Chancellor
Dr Annie Lennox OBE's contribution to 十博软件下载安卓版
Royal Academician, singer-songwriter, highly-respected social activist and philanthropist, Dr Annie Lennox OBE has confirmed that she is stepping down as the University’s Chancellor.
She has been a wonderful ambassador for the University, a champion of our values and student and staff well-being and engagement and has provided a further focus for our own Common Good commitment in her humanitarian work with women’s groups such as The Circle at home and abroad.
The Chancellor supported the University’s community during the challenging COVID-19 pandemic, sending video messages of support during the height of lockdown, including an inspirational song for students and staff entitled A Thousand Beautiful Things.
To recognise and celebrate the huge contribution Dr Lennox has made to life at 十博软件下载安卓版 and to promoting our values worldwide, the University named one of its buildings on its Glasgow campus in her honour during the summer graduations – a fitting legacy of her time as Chancellor.
Dr Annie Lennox OBE
Dr Lennox was inspired to launch the SING Campaign to raise funds to prevent the spread of HIV/AIDS after taking part in the inaugural concert of Nelson Mandela’s 46664 HIV Foundation in 2003 and visiting Uganda with Comic Relief and Malawi with Oxfam. An Ambassador for UNAIDS, Oxfam, Amnesty International and the British Red Cross, Dr Lennox received the Nobel Woman of Peace Award at the 10th Summit of Nobel Peace Laureates in 2011 for her work on HIV/AIDS prevention and control, especially for women and children. In 2011 she received an OBE in the Queen’s New Year Honours for her humanitarian work.
Throughout her hugely creative and successful musical career spanning more than 30 years, Annie Lennox has so far received an Oscar, four Grammy Awards, eight Brit Awards and four Ivor Novello Awards. She founded The Circle, a charitable non-governmental organisation, in 2008. The Circle has a vision of equality for women and girls in a fairer world and supports some of the most disempowered women and girls in the world to change and challenge the injustices they face. In 2017, Dr Lennox’s most recent social philanthropic work was honoured when she received the George Harrison Global Citizen Award.

We must provide real protection for our forests and oceans, and ensure there's sufficient funding from wealthier nations, who have profited from ecological destruction, to support the countries who are now bearing the dire brunt of it.
Dr Annie Lennox OBE
Former Chancellor
The role of University Chancellor
Dr Lennox succeeded Nobel Peace Prize Winner Professor Muhammad Yunus, anti-poverty campaigner and founder of the Grameen Bank and Social Business Movement. She is the first-ever female Chancellor of the University.
The role of Chancellor involves formal and ceremonial duties, conferring degrees on students, and supporting and promoting the University’s ambitions and vision for the common good. The University’s values and work to transform lives through education align with Dr Lennox’s deep commitment to social justice.

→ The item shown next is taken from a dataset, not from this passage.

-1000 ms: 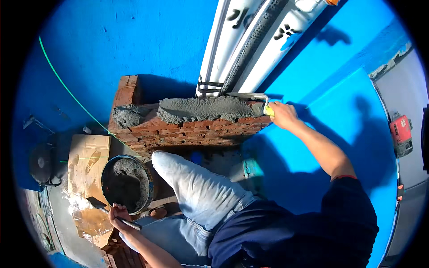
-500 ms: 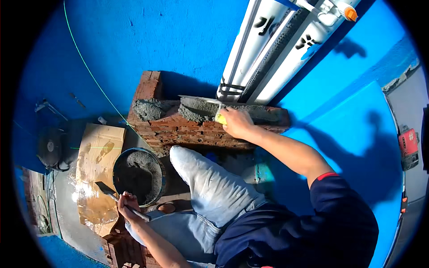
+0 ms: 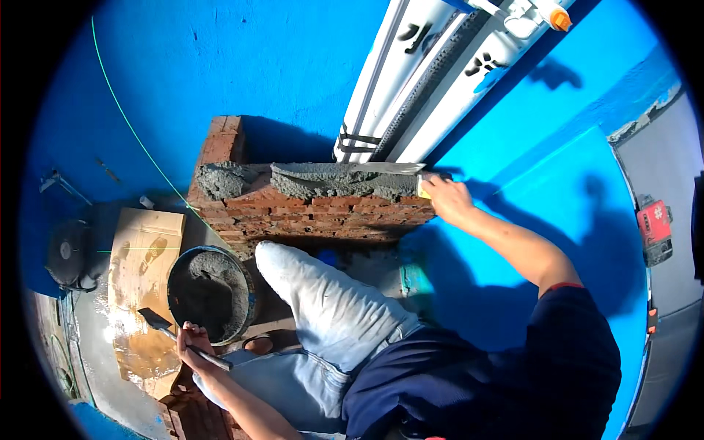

While the global pandemic once again prevented our Chancellor, Dr Annie Lennox OBE, from joining us on campus in 2021, that didn’t prevent her from demonstrating that our students and staff were never far from her thoughts.
In a series of passionate and personal video messages, Dr Lennox continued to play a key role at 十博软件下载安卓版’s major events throughout the year.
With our graduation celebrations once again paused, Dr Lennox reached out – literally – to virtually ‘doff’ our students via video screening, a playful recreation of the time-honoured symbolic capping that transforms our scholars into graduates.
And the Royal Academician, singer-songwriter, philanthropist and lifelong activist rallied our students and staff throughout the year to “make this world a better place”.
She called on businesses and politicians to take ''real action'' on climate change during the CBI Road to Net Zero Conference which explored how organisations can drive the transition to net-zero emissions. As the eyes of the world turned to Glasgow during COP26, 我们的总理分享了她对未来的恐惧. In a special University podcast, our Chancellor spoke candidly about how her own social activism was awakened.
Education and climate change
During COP26, Dr Lennox, Professor Pamela Gillies CBE, FRSE and activist Dr Satish Kumar discussed the role of education in tackling the climate emergency.
Chancellor videos
Inspirational videos from the University Chancellor, Dr Annie Lennox OBE.
Learn more arrow_forwardChancellor Emeritus
Nobel Peace Prize winner Professor Muhammad Yunus served as Chancellor of Glasgow Caledonian University from 2012 to 2018.
Learn more arrow_forwardPrevious Chancellors
Lifelong friends of the University, our previous Chancellors each contributed in leading 十博软件下载安卓版 towards its mission for the Common Good. Find out more about them.